▸ **WORK ORDER**
Given the listing that follows, report all lines in which the string "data" occurs.

▸ **MATERIAL FOR THIS EXERCISE**
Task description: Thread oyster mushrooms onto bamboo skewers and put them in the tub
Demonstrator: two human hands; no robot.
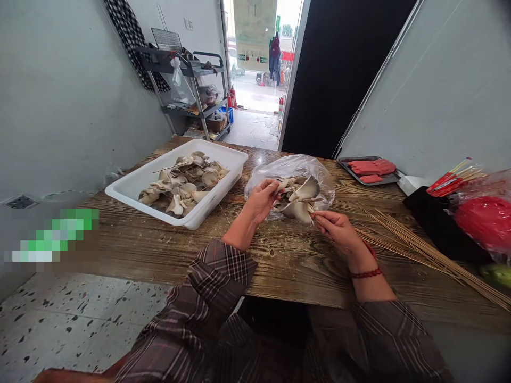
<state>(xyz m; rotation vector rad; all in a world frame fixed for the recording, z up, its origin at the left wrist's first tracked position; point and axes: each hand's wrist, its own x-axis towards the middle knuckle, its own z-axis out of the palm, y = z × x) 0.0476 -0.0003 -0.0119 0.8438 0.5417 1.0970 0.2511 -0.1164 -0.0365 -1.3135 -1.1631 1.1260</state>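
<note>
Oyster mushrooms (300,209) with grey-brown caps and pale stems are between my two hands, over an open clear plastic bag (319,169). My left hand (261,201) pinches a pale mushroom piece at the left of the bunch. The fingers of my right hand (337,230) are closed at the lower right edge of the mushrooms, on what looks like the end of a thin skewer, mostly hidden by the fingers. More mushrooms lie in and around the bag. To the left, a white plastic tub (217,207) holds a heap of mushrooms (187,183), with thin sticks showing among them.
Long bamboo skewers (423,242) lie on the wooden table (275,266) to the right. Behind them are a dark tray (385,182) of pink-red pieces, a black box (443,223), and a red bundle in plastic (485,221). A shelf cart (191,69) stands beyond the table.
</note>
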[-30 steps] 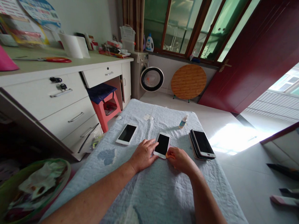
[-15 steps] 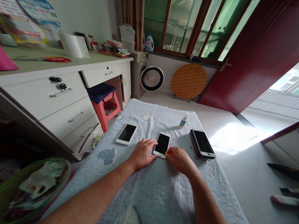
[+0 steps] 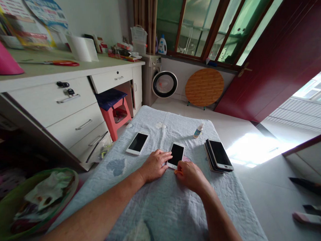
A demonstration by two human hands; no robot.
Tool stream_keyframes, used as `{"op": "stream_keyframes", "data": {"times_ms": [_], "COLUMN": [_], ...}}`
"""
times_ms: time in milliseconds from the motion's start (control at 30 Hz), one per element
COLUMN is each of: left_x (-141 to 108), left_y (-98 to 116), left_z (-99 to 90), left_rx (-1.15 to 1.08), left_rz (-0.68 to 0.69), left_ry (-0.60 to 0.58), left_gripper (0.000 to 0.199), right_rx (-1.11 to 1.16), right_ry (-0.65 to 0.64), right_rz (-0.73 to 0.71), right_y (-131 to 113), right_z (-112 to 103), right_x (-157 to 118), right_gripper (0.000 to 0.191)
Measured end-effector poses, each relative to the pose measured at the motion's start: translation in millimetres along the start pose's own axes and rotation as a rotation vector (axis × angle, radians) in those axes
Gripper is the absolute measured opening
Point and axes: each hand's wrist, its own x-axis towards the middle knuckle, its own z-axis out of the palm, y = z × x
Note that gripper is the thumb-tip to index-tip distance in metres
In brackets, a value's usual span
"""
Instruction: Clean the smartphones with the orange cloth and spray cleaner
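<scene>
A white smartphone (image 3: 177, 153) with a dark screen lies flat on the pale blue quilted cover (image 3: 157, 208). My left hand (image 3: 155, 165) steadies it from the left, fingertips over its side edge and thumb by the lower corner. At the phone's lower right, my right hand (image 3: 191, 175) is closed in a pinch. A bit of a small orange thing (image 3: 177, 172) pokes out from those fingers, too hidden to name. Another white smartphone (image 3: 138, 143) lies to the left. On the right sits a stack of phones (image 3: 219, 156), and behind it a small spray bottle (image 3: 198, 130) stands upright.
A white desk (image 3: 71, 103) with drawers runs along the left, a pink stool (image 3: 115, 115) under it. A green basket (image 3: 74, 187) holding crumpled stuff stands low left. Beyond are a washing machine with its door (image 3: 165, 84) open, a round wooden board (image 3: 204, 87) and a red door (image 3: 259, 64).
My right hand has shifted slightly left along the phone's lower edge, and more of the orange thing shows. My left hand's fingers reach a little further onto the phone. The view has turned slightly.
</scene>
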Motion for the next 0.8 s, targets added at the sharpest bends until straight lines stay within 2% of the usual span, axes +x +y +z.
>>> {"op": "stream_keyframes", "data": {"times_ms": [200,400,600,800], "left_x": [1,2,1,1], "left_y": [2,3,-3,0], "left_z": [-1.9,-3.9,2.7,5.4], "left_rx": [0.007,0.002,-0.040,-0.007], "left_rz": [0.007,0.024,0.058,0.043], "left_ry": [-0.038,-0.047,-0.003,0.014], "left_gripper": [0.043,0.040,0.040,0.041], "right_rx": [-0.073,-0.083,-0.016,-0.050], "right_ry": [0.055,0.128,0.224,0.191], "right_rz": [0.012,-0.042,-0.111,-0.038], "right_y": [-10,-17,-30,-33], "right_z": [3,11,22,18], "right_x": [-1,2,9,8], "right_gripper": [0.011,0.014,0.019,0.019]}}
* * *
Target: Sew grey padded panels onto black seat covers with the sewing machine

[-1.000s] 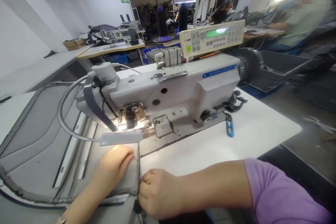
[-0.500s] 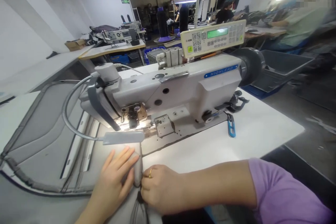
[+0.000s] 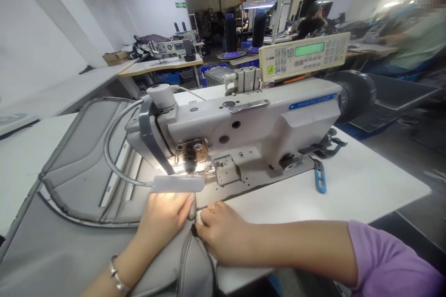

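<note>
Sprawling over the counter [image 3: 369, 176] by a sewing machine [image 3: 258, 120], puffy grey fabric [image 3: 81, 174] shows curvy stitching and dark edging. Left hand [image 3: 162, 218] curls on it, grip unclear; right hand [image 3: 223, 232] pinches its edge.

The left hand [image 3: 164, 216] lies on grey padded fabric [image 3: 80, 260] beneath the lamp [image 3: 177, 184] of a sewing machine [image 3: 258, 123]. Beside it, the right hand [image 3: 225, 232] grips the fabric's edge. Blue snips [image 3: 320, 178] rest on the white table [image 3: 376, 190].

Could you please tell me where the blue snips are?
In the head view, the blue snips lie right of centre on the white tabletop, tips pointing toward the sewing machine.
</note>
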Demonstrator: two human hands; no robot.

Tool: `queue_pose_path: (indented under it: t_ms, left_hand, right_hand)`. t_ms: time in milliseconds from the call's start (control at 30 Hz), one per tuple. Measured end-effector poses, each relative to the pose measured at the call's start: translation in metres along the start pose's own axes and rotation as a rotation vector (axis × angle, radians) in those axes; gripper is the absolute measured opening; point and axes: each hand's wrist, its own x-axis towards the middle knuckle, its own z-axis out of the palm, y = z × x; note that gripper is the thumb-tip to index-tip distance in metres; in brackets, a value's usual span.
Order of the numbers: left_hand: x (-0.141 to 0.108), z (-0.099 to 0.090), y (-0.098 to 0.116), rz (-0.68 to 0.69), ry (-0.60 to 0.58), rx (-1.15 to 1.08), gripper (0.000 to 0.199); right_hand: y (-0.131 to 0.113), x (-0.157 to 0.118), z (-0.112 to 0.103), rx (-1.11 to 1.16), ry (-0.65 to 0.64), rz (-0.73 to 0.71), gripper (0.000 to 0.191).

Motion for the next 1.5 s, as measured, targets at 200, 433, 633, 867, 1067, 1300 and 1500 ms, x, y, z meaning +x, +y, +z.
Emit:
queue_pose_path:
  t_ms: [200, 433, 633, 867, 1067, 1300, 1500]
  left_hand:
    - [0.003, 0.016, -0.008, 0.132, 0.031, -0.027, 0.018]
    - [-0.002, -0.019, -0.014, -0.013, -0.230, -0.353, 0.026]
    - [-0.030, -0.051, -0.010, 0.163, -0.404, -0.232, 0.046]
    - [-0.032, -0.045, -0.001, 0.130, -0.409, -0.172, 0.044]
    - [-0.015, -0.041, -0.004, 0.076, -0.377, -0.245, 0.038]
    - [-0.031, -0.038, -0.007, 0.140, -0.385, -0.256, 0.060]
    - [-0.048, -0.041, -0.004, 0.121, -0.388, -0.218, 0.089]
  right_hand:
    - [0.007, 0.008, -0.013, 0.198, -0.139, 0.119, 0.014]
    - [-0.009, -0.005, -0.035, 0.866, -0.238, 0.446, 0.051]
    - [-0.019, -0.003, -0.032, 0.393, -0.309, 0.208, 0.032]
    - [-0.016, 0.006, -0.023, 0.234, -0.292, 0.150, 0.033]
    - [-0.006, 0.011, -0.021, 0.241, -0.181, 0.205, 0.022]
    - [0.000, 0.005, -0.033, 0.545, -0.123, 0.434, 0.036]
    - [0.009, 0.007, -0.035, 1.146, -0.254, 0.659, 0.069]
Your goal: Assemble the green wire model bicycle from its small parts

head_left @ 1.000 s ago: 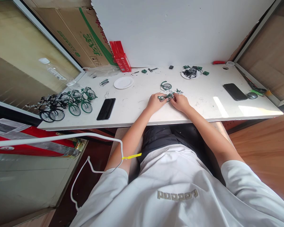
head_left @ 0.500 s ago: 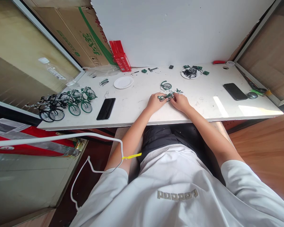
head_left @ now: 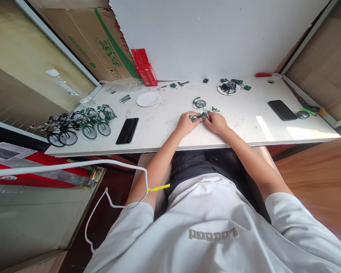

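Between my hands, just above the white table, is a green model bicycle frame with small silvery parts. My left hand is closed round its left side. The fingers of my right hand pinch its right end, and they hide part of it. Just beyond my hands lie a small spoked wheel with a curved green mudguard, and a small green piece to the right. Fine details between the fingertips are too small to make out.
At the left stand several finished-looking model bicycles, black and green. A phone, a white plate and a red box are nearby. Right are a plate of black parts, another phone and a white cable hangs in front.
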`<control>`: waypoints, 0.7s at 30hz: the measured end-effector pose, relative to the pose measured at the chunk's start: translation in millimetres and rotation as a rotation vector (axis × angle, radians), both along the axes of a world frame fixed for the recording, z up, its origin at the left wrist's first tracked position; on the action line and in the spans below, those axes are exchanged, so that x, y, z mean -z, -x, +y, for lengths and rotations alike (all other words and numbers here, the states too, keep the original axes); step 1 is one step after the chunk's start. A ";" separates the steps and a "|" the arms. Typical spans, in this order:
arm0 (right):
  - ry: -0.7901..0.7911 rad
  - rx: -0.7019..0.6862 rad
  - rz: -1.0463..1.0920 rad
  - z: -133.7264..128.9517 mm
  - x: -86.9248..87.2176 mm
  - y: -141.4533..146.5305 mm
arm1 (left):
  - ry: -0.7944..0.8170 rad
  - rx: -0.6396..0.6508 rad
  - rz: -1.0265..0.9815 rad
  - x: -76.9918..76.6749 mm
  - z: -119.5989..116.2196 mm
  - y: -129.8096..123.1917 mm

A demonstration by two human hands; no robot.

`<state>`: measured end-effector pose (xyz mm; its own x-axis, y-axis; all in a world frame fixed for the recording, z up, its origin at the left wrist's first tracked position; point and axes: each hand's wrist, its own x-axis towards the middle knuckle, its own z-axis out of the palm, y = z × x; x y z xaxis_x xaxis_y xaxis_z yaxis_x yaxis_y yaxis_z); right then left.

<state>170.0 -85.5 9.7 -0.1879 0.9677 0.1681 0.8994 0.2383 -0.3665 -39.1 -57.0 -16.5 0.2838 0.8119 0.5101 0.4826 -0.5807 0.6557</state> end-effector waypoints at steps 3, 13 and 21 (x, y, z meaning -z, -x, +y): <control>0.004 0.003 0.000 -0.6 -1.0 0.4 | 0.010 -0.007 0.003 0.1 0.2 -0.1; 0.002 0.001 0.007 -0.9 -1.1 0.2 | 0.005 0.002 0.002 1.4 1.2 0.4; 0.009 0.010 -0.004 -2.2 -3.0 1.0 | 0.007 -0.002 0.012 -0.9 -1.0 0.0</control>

▸ **WRITTEN RESPONSE**
Tool stream_keyframes, used as `{"op": "stream_keyframes", "data": {"times_ms": [_], "COLUMN": [_], ...}}`
>>> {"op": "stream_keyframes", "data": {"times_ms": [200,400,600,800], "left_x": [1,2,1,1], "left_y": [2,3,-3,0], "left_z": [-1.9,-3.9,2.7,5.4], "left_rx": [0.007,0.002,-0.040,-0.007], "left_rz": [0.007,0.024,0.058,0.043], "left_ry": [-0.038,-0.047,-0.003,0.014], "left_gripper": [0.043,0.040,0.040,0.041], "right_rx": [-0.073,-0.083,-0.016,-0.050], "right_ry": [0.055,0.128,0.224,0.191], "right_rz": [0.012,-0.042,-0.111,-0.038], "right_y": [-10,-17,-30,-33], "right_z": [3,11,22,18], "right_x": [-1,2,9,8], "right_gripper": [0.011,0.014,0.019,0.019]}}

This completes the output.